Le docteur Francis entreprit ensuite une étude plus générale et c’est alors qu’il découvrit que ses malades aimaient à se réunir pour communier dans leur folie commune. Ils se lisaient leurs lignes inégales, ils se saluaient. Ils parlaient pour entendre le son de leur voix et renonçaient aux formules qui aujourd’hui économisent tant de temps. Ils parvenaient à cette chose monstrueuse : rester inactif, trouver du plaisir à ne rien faire et, selon leur expression, rêver et flâner. Ils marchaient sans but, voyaient sans regarder, entendaient sans écouter.
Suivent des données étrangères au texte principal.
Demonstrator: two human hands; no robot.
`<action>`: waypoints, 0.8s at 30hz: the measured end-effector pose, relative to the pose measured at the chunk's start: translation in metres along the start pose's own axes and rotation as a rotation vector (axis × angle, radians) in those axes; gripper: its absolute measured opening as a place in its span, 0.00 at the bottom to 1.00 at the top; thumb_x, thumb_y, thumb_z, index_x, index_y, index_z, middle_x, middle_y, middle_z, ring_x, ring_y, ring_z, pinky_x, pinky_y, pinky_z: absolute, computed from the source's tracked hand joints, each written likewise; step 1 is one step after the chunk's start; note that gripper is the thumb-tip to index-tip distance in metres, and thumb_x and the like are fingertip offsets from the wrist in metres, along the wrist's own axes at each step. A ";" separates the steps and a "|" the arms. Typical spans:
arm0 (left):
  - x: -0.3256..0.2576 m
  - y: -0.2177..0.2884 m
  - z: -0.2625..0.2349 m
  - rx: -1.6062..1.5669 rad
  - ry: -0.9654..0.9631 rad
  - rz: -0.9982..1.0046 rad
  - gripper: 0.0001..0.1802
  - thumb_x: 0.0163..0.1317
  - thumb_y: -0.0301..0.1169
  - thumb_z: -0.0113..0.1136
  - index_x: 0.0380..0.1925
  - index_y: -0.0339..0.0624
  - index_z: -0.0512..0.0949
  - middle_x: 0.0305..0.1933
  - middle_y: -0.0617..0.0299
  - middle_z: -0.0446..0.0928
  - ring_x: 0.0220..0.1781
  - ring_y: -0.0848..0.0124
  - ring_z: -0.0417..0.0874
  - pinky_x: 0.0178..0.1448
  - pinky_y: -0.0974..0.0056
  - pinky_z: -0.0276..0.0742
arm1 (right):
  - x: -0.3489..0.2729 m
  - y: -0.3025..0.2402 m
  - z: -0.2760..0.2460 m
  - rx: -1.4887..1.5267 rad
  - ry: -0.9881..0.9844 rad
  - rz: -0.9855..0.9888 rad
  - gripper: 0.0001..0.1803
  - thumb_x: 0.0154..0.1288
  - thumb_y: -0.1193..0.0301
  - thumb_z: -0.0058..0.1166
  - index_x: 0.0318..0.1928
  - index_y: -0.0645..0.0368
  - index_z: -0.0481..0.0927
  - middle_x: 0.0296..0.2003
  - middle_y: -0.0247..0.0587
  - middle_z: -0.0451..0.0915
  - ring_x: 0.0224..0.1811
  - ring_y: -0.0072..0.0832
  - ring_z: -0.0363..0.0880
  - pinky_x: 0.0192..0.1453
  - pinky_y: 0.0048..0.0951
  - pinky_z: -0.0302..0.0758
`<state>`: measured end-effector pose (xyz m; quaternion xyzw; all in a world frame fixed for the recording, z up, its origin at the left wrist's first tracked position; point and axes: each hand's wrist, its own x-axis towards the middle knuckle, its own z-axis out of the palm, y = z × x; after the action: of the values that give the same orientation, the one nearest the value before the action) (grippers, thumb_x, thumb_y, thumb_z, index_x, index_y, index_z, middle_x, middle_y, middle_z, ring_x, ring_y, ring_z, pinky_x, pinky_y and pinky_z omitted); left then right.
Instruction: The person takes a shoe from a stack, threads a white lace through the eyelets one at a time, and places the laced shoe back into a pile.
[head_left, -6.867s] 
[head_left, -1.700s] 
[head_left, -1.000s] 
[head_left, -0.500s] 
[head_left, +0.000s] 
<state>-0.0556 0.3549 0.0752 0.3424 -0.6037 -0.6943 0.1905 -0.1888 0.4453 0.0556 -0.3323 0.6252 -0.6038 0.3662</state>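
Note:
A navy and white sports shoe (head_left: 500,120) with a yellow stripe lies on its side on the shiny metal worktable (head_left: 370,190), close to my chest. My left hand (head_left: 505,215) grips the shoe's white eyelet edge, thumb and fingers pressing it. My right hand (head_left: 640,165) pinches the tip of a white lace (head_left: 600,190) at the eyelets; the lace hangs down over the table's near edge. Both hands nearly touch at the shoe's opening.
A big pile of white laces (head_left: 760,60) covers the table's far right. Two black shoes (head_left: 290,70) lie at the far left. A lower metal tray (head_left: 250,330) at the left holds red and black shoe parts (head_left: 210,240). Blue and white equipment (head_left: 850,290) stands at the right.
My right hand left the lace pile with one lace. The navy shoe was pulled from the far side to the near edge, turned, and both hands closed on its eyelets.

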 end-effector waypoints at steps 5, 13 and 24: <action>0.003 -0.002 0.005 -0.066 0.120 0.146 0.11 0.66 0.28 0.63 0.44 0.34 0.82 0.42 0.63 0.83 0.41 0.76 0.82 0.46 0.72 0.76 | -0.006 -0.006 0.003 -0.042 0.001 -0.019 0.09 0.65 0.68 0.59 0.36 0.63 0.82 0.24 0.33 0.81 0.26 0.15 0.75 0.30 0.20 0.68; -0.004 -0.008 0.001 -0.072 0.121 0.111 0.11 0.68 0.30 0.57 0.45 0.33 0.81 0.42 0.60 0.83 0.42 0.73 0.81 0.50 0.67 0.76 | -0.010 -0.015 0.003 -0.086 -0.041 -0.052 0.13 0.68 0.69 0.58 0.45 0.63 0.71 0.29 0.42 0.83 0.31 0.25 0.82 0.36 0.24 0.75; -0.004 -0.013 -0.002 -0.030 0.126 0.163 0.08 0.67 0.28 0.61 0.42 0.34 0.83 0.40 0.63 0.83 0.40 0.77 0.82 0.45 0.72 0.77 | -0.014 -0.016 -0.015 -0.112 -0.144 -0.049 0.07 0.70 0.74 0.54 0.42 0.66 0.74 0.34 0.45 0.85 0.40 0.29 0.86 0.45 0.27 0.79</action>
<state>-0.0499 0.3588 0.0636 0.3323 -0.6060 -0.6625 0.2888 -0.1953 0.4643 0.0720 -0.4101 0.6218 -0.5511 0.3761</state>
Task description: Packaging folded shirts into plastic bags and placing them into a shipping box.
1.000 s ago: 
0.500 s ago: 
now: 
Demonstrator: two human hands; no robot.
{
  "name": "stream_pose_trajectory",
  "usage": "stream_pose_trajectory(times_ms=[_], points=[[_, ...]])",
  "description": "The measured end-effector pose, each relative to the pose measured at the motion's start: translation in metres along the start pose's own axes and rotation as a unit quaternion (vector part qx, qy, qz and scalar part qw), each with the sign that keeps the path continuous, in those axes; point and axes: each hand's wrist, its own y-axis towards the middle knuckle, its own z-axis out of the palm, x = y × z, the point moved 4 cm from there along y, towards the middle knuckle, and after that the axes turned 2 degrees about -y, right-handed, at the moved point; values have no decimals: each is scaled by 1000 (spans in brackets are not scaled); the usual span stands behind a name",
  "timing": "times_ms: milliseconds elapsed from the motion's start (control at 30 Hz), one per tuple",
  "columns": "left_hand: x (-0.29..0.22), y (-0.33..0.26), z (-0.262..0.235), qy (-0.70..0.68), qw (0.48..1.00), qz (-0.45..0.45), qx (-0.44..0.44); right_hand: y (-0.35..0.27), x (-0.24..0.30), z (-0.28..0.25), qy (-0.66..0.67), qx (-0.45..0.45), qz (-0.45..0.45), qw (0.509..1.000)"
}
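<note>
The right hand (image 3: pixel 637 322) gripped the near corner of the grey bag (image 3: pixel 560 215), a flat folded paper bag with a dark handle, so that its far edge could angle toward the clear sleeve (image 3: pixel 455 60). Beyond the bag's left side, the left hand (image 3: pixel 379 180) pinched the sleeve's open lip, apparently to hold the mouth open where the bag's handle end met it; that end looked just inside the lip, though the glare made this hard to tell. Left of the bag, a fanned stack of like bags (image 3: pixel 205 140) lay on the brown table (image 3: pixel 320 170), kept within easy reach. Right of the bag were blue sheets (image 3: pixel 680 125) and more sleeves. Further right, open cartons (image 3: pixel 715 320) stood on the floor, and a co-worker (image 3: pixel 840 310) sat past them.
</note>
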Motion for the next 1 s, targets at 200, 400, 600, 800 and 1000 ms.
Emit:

Le mal affecte aussi une forme plus dangereuse et cette fois ce sont nos bonnes mœurs qui sont en jeu. Il est difficile d’entrer dans les détails; essayons cependant de nous faire comprendre. Il paraît que ces malades, quand ils sont de sexe différent, subissent l’un pour l’autre une attirance singulière. Ils prononcent des phrases choisies où il est question de fleurs et d’oiseaux ; ils trouvent de l’agrément à se regarder, à rester des heures entières en se tenant la main. Ils éprouvent ce que le docteur Francis appelle d’un mot ancien : Amour. Il est impossible à une personne raisonnable d’imaginer les symptômes de ce mal inconnu aujourd’hui, mais il paraît que les transports en sont terribles et qu’ils ont causé dans l’antiquité d’affreux malheurs.
Ce n’est pas tout. Le snobisme s’est emparé de cette mode. Il est de bon ton d’aller aux ruines de Paris. La police y a découvert un établissement clandestin portant le nom de Tabagie. On y a trouvé quelques malheureux qui aspiraient, à l’aide d’un instrument appelé pipe, une fumée acre et nauséabonde produite par la combustion d’une plante qui pousse dans ses ruines.
Où s’arrêtera cette débauche,
Il faut agir et agir vite. La contagion devient chaque jour plus redoutable, En dernière heure nous apprenons que le docteur Francis, victime du devoir, vient de succomber à la maladie dont il voulait venir à bout. Il récite par cœur des pages d’un ancien ouvrage, Jésus la Caille, et tient des propos insensés. Qui nous débarrassera de ces ruines, foyer de cette peste nouvelle ? Qui détruira la source des discours et des gestes qu’elle inspire, indignes d’un pays scientifique comme le nôtre.